Zu jener Zeit fehlte der Mannschaft die umfangreiche Ausstattung, die heute zur Verfügung steht, einschließlich erstklassiger Plätze, Gourmetessen und außergewöhnlichem Komfort. Ich erinnere mich, dass einige englische Spieler, die Pferderennen mochten, ITV baten, einen Feed des Derbys zwischen ihren ersten beiden Spielen bereitzustellen, während andere Videos amerikanischer Rennen schauten und Wetten platzierten.

Anfangs schien es, als würde England nicht lange in Mexiko bleiben. Nach einem holprigen Start mit einer Niederlage gegen Portugal und einem Unentschieden gegen Marokko erwartete die englische Presse einen frühen Ausstieg. Bei einer Sponsoreneinladung nach dem zweiten Spiel genossen viele Journalisten kostenlose Getränke, überzeugt davon, dass ihre Reise sich dem Ende zuneigte.

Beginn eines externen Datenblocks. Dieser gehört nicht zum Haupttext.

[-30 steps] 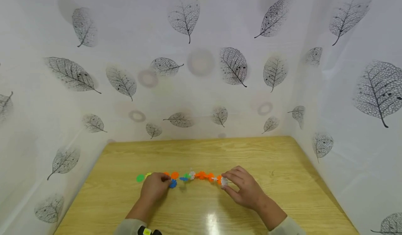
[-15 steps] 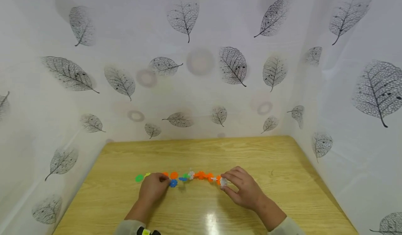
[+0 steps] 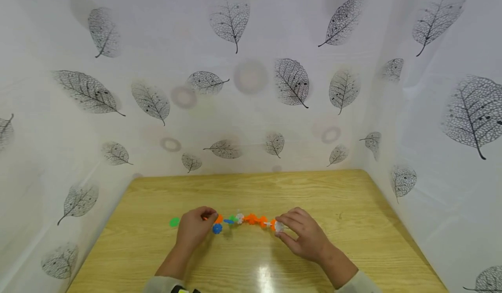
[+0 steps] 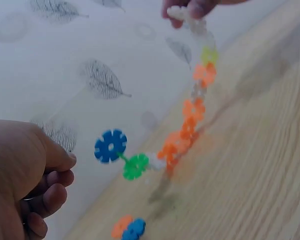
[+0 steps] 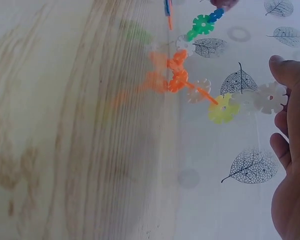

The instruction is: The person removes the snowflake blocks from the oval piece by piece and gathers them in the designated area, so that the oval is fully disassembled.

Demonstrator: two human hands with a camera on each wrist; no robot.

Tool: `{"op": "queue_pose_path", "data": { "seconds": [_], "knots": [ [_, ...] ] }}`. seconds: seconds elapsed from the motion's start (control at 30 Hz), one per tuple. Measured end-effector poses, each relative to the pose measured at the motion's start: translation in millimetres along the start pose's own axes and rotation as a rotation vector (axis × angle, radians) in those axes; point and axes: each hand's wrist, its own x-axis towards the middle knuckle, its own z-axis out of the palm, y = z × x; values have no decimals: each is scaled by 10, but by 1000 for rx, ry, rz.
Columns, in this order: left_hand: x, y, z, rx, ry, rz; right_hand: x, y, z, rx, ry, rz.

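A chain of slotted plastic snowflake discs stretches between my hands. My right hand [image 3: 306,236] pinches the white disc [image 3: 279,226] at its right end. From there the chain runs through a yellow disc [image 5: 223,109], several orange discs [image 3: 252,218] and a white disc [image 3: 239,218] to a green disc [image 4: 135,166] and a blue disc [image 4: 110,146]. My left hand [image 3: 195,228] is near that blue end, its fingers loosely curled; in the left wrist view a gap separates them from the blue disc. Nothing shows between its fingers.
A loose blue disc [image 3: 217,228] and an orange disc [image 3: 219,218] lie together on the wooden table [image 3: 243,262]. Further left lies a green disc [image 3: 174,222]. A white leaf-printed curtain [image 3: 251,110] encloses the table's back and sides.
My left hand has lifted slightly, away from beside the loose blue disc, and now covers the yellow disc at the left. My right hand keeps its grip on the chain, nearly still.
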Motion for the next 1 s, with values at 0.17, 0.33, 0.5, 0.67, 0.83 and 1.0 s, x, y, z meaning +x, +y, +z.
{"op": "queue_pose_path", "data": {
  "seconds": [0.17,0.33,0.5,0.67,0.83,1.0],
  "knots": [
    [-52,198,-24,-116,-2,25,3,-12,1,-14,6,-10],
    [-102,346,-17,-208,-31,61,16,-19,-1,-13,20,-23],
    [-131,450,52,-237,-42,109,36,-21,2,2,35,-49],
    [-139,504,154,-241,-76,164,50,-20,18,4,38,-68],
    [-160,547,250,-262,-110,229,54,-21,32,-4,37,-77],
    [-188,608,326,-266,-156,276,73,-27,36,-11,41,-83]
  ]
}}
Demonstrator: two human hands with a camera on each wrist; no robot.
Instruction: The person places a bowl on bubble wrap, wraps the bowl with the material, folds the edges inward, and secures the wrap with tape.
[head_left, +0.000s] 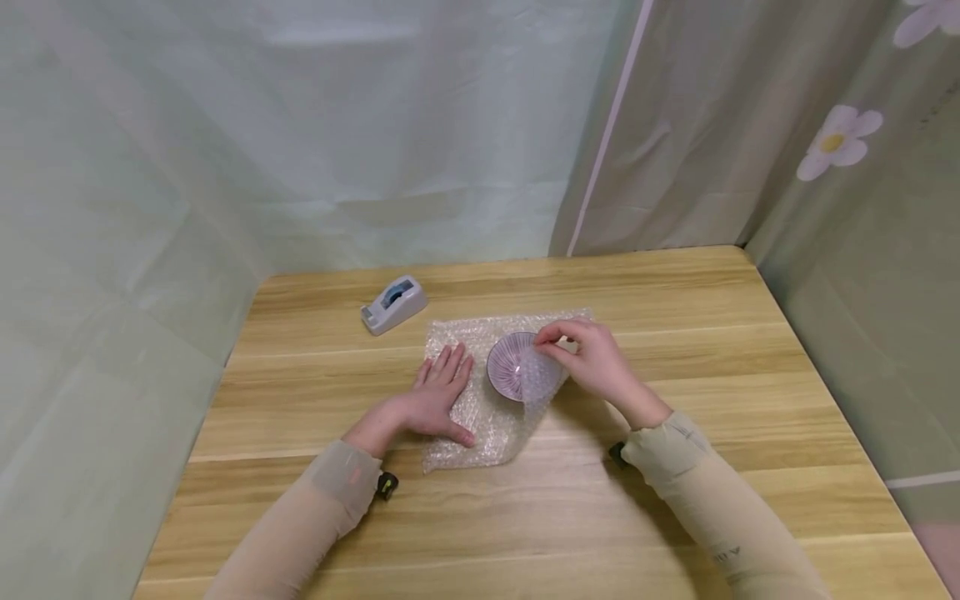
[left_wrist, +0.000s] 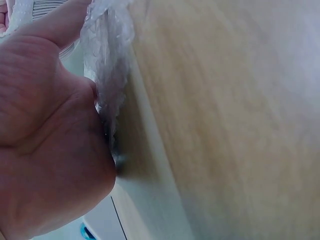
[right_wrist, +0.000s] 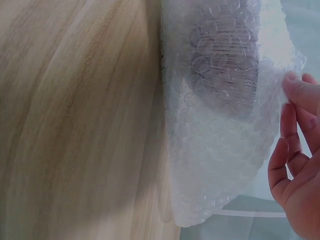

Glücklicherweise passten Bobby und sein treuer Assistent Don Howe ihre Strategie und Formation für das bevorstehende Spiel gegen Polen an. Oft wird angedeutet, dass die Spieler entscheidend an diesem Wandel beteiligt waren. Unabhängig davon, wer die Veränderung eingeleitet hat, schrieb Lineker Geschichte, indem er in einem 3:0-Sieg einen Hattrick erzielte.

Dann kam Paraguay, was das Vertrauen stärkte, aber dank Maradona wurden Englands Hoffnungen auf das Halbfinale zunichtegemacht. Ich hoffe, dass die aktuelle Mannschaft zum Azteca zurückkehren, Mexiko besiegen und endlich Maradonas Geist zur Ruhe bringen kann.